Fertility Leaderboard
Tokens per word for 16 languages on identical FLORES-200 sentences — apples-to-apples. Higher = more expensive, fewer in-context examples, faster context-budget burn.

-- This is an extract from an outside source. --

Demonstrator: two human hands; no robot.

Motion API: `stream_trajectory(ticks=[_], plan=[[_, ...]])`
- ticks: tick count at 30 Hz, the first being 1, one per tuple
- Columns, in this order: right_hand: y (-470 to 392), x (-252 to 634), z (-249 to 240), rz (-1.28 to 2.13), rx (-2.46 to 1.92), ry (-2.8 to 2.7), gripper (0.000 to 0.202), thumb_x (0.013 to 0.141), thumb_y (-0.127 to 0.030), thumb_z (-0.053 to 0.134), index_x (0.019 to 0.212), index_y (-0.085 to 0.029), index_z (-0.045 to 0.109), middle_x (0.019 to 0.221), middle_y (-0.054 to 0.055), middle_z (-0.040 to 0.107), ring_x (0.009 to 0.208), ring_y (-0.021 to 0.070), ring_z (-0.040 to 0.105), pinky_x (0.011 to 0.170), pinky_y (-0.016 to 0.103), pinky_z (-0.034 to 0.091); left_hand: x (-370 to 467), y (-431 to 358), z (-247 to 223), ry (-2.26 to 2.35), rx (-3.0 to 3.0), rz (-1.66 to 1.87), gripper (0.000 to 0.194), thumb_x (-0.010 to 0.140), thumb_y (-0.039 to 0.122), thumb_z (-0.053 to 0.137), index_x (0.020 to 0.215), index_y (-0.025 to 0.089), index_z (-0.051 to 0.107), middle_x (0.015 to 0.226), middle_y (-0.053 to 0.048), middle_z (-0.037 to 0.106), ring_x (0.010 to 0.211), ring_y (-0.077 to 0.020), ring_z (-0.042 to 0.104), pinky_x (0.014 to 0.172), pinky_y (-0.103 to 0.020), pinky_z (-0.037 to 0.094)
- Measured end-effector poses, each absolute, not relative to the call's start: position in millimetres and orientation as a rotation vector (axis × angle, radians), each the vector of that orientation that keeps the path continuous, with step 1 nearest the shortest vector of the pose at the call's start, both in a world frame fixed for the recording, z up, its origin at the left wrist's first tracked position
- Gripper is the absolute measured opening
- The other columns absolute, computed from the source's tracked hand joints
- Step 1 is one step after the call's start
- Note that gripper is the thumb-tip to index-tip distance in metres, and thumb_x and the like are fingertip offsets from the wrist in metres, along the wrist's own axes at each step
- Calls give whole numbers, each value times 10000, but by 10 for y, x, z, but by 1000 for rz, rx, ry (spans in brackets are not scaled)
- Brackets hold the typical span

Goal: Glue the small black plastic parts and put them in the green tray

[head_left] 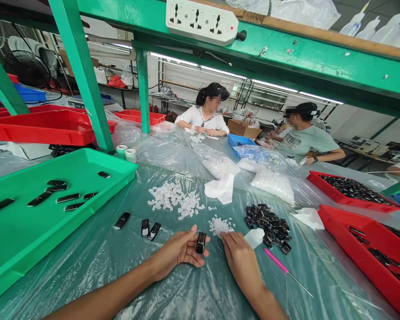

On Llama-3.1 / SEA-LION v3, the heaviest language is Malayalam at 14.61 tok/word — 11.5× English. The same text on GPT-4o is just 3.29 tok/word — a 4.4× saving just from the tokenizer.
Fertility (tok / word)
| Language | Fert.▼ | ×Eng | c/tok |
|---|---|---|---|
| Malayalam | 14.61 | 11.5× | 0.62 |
| Kannada | 13.25 | 10.5× | 0.59 |
| Telugu | 12.49 | 9.9× | 0.60 |
| Tamil | 11.25 | 8.9× | 0.76 |
| Sinhala | 10.67 | 8.4× | 0.57 |
| Burmese | 8.43 | 6.7× | 0.52 |
| Lao | 7.93 | 6.3× | 0.60 |
| Bengali | 7.81 | 6.2× | 0.83 |
| Khmer | 7.42 | 5.9× | 0.70 |
| Hindi | 2.65 | 2.1× | 1.89 |
| Malay | 2.07 | 1.6× | 3.33 |
| Indonesian | 2.04 | 1.6× | 3.33 |
| Filipino | 1.96 | 1.6× | 3.04 |
| Thai | 1.90 | 1.5× | 2.10 |
| English | 1.27 | 1.0× | 4.56 |
| Vietnamese | 1.26 | 1.0× | 3.67 |
Corpus: FLORES-200 dev split, 50 parallel sentences. CC-BY-SA 4.0 (FLORES-200 / NLLB, Meta AI). Words counted via Intl.Segmenter so spaceless scripts (Thai, Khmer, Burmese, Lao) are handled correctly. c/tok = characters per token (lower = more fragmented).